[EXERCISE PROMPT]
When you reach the line that contains "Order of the" in the data below, start reproducing lines exactly, and stop after the line that contains "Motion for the".

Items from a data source
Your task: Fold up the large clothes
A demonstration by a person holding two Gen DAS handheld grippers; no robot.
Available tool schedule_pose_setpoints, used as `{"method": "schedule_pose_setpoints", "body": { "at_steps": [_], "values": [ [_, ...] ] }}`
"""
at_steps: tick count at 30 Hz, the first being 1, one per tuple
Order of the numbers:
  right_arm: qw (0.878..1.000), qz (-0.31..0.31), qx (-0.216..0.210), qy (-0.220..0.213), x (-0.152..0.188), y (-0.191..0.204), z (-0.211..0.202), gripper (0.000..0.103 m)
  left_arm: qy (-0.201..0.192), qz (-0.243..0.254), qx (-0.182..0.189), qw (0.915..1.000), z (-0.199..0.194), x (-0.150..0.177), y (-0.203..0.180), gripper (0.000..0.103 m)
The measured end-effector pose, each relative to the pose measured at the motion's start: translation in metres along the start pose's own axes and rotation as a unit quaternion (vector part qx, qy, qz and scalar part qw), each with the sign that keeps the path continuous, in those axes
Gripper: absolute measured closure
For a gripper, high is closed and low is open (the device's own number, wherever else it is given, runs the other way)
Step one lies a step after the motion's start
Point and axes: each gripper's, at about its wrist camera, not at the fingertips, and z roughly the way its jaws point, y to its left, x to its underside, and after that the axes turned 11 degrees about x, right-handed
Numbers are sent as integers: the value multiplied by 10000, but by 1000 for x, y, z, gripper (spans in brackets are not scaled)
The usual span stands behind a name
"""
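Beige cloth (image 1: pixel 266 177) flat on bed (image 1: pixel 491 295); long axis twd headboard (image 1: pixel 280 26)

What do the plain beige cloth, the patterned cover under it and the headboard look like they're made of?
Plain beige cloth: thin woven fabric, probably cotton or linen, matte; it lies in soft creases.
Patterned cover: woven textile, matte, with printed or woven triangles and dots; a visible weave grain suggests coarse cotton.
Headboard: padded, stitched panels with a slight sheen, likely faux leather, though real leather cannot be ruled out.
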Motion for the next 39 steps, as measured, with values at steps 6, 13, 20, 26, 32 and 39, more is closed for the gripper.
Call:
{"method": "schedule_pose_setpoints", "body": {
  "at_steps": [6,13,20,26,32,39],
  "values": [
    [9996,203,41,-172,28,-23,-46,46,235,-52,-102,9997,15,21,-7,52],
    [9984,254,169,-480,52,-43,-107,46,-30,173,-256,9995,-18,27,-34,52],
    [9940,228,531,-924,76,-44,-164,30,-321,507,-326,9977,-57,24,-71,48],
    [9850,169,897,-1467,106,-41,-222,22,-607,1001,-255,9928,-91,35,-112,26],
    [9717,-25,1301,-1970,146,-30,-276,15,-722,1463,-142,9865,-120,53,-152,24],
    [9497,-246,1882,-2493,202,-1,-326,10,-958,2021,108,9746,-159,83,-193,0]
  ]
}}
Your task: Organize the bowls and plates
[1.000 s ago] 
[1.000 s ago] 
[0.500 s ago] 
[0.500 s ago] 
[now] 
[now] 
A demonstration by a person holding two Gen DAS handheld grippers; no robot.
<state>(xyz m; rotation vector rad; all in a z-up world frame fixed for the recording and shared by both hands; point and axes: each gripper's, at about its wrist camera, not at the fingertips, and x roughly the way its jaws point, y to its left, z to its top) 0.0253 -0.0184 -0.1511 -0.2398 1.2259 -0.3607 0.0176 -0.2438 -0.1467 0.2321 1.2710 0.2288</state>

[ANSWER BOX]
Order of the numbers:
  right_arm: qw (0.878..1.000), qz (-0.31..0.31), qx (-0.216..0.210), qy (-0.220..0.213), x (-0.152..0.188), y (-0.191..0.204), z (-0.211..0.202), gripper (0.000..0.103 m)
  left_arm: qy (-0.201..0.192), qz (-0.243..0.254), qx (-0.182..0.189), qw (0.915..1.000), z (-0.199..0.194), x (-0.150..0.177), y (-0.203..0.180), gripper (0.000..0.103 m)
The measured end-effector pose, each relative to the pose measured at the motion's start: translation in metres along the start pose's own axes and rotation as a unit quaternion (vector part qx, qy, qz and scalar part qw), each with the sign that keeps the path continuous, in those axes
Gripper: absolute measured closure
For a gripper, high is closed and low is open (the device's own number, wherever else it is given, runs the other way)
Step one lies a step after the motion's start
Point and axes: each gripper's, at about its wrist camera, not at the fingertips, and z roughly the way its jaws point, y to its left, x to its underside, and after that the axes turned 11 degrees about x, right-handed
Numbers are sent as integers: the value multiplied by 10000, but by 1000 for x, y, z, gripper (spans in brackets are not scaled)
The usual span stands behind a name
"""
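Beige cloth (image 1: pixel 266 177) flat on bed (image 1: pixel 491 295); long axis twd headboard (image 1: pixel 280 26)

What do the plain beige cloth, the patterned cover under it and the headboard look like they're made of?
Plain beige cloth: thin woven fabric, probably cotton or linen, matte; it lies in soft creases.
Patterned cover: woven textile, matte, with printed or woven triangles and dots; a visible weave grain suggests coarse cotton.
Headboard: padded, stitched panels with a slight sheen, likely faux leather, though real leather cannot be ruled out.
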Motion for the next 39 steps, as measured, with values at steps 6, 13, 20, 26, 32 and 39, more is closed for the gripper.

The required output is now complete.